Doris Salcedo Sin título
Doris Salcedo Sin título (Untitled).1995. ”la Caixa” Collection of Contemporary Art © Doris Salcedo

The work of all the artists selected form responses to the different crises that we all face in the course of our lives, whether personal, social or historic. In doing so, their creations become repositories of memory, often painful, of those crises or rites of passage, and are able, in turn, to awaken the spectator’s own consciousness of his or her own equivalent experiences.

This is a highly heterogeneous group of artists, although sculptors predominate amongst them. They are also multinational, this time around including practitioners from Europe, the USA and Latin America. None are formalists and, in some cases, when they use found objects, such as furniture or old photographs, they are selected, not for their artistic qualities but for their precise ability to suggest certain questions. This is clear in the work of such artists as Calvo, Gober, Kuitca and Muñoz, interested in psychoanalysis and internal conflicts.

Joseph Beuys Hinter
Joseph Beuys Hinter dem Knochen wird gezählt – SCHMERZRAUM ”la Caixa” Collection of Contemporary Art © Joseph Beuys, VEGAP, Barcelona, 2015

Balka and Salcedo, moreover, use found or apparently time-worn objects to bring out their evocative power, suited to exploring the great historic traumas.

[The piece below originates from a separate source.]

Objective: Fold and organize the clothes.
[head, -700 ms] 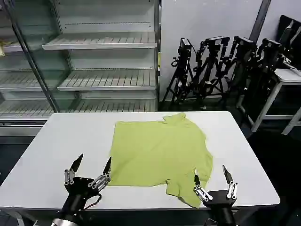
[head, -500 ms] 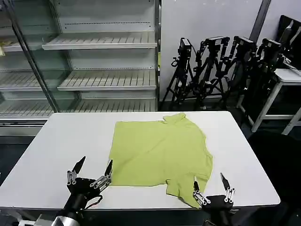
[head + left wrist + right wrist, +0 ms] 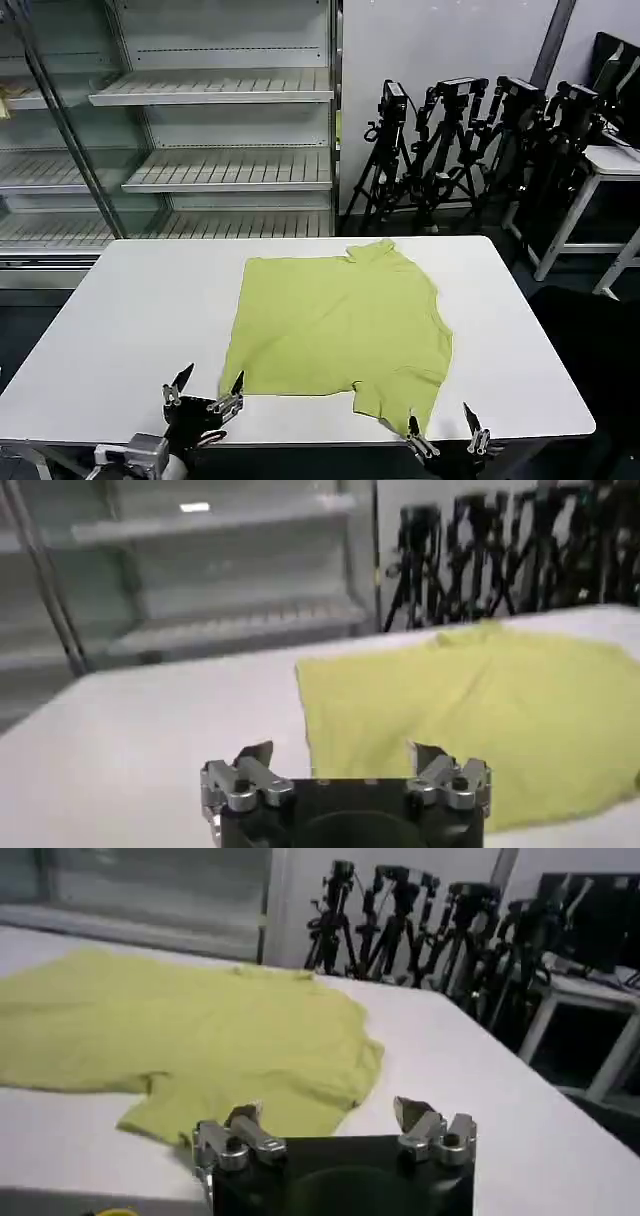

Whiteread does not work with found objects, but many of her sculptures are based on them, as well as on real spaces, and she also presents three-dimensional negative images, for example of fragments from public and private buildings. By doing so, she speaks of memory in a way that we might call literal, as well as poetic. Finally, the sculptures of Susana Solano, allude to both architecture and landscape, but based on the memory or experience of them, and not as if they were objective or independent concepts.